The expedition return notification is the single most important engagement touchpoint. It must:

  • fire reliably when the expedition settles (server push or polling fallback at 60-second intervals)
  • show outcome band and one headline reward inline in the notification text
  • be non-modal and non-blocking — badge and banner only, not a forced popup

See ../../tech/ui-design-system.md for the sound event spec. The expedition return chime is the only sound that plays automatically without a UI interaction.

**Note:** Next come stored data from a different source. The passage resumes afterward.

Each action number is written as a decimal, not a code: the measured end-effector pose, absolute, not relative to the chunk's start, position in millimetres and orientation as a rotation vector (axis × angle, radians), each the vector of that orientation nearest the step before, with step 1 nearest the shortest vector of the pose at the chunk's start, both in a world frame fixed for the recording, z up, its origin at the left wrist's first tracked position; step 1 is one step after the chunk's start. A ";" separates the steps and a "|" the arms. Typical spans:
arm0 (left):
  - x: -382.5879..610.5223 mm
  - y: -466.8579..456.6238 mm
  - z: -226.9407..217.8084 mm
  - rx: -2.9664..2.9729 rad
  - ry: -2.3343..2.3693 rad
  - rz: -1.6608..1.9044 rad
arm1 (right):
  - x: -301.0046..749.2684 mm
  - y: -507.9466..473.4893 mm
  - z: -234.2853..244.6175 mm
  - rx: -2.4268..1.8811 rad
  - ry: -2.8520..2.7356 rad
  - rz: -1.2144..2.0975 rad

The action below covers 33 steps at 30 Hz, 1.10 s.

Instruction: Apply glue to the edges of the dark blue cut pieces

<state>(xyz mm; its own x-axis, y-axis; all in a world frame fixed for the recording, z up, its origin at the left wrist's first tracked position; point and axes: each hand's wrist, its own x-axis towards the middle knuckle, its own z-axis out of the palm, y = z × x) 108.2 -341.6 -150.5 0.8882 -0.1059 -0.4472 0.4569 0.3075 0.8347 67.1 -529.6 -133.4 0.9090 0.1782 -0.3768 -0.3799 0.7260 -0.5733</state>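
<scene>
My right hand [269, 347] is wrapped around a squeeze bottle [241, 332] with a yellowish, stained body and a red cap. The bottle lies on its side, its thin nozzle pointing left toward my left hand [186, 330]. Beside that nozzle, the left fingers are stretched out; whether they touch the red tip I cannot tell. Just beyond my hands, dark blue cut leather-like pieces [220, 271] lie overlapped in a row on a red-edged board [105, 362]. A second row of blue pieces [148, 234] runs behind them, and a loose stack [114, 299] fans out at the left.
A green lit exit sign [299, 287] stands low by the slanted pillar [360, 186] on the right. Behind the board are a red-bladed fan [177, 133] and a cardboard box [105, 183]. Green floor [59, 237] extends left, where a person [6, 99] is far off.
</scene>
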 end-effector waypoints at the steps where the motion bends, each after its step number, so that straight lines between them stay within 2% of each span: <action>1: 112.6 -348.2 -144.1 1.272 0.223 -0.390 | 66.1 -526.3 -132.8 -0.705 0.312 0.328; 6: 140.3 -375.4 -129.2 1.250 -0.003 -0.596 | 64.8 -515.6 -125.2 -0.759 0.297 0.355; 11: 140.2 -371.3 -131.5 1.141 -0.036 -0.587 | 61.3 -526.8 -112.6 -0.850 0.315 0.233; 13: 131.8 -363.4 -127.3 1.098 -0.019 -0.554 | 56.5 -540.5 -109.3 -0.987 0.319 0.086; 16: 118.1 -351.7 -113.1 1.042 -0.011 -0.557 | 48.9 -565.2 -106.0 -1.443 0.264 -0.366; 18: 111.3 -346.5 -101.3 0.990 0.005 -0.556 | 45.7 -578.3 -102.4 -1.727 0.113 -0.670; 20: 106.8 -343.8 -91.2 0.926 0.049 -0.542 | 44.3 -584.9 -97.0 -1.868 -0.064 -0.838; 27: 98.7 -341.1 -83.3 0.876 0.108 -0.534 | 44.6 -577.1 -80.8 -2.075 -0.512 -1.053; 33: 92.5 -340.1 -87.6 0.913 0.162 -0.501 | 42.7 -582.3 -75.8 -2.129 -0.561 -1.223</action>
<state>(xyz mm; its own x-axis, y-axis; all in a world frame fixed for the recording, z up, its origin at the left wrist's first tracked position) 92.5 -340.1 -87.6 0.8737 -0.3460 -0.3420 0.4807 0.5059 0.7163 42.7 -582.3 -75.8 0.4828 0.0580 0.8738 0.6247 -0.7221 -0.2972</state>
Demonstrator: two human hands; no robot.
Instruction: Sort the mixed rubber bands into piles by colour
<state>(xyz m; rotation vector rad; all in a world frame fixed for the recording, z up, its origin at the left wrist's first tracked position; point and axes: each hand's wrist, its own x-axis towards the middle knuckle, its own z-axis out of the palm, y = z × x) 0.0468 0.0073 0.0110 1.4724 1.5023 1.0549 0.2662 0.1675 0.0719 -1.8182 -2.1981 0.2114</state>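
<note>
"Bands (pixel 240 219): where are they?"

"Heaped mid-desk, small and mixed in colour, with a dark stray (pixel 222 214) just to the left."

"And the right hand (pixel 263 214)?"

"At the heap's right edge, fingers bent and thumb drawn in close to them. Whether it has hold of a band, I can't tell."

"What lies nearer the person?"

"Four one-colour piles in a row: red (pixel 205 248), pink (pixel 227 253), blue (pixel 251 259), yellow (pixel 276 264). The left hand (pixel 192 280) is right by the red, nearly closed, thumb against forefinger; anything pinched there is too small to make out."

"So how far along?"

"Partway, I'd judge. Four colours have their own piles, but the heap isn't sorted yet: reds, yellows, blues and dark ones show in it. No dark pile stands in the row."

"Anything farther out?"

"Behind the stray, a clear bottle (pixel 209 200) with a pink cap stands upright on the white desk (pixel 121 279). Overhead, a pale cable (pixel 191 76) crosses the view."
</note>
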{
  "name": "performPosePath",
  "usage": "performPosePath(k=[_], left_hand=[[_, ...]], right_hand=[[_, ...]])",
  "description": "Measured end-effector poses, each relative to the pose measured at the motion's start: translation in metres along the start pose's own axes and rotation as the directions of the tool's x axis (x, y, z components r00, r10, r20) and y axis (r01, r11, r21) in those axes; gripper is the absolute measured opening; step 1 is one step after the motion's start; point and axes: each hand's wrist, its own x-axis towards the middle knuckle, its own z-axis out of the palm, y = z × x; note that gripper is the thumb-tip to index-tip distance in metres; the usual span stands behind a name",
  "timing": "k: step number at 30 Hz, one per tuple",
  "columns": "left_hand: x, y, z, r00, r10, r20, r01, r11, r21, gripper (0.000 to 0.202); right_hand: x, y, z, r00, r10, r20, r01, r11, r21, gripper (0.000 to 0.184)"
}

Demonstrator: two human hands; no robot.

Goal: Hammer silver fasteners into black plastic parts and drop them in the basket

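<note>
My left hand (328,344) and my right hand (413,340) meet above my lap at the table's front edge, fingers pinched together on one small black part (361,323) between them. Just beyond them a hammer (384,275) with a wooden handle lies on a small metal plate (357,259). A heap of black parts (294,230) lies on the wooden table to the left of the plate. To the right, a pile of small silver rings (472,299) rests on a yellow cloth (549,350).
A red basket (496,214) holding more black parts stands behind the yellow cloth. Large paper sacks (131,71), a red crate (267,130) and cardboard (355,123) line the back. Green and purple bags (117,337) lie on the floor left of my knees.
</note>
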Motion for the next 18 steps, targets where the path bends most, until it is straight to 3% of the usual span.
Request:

The "One More Run" Mechanism

Every session should end with a visible goal one run away. The system surfaces this automatically:

  • Skill within 20% of next band: show "~N runs from [Band] (est.)" label on relevant board cards and in the daily outlook
  • Board offer matches character's dominant archetype at Urgent or Emergency urgency: show subtle archetype-match indicator on the card
  • Town supply at Scarce or lower for a material the character can provide: show "Town needs this" tag with the premium modifier visible

Labels are small and inline. The hook works because the player already knows to look at the board. No popups, no modal nudges.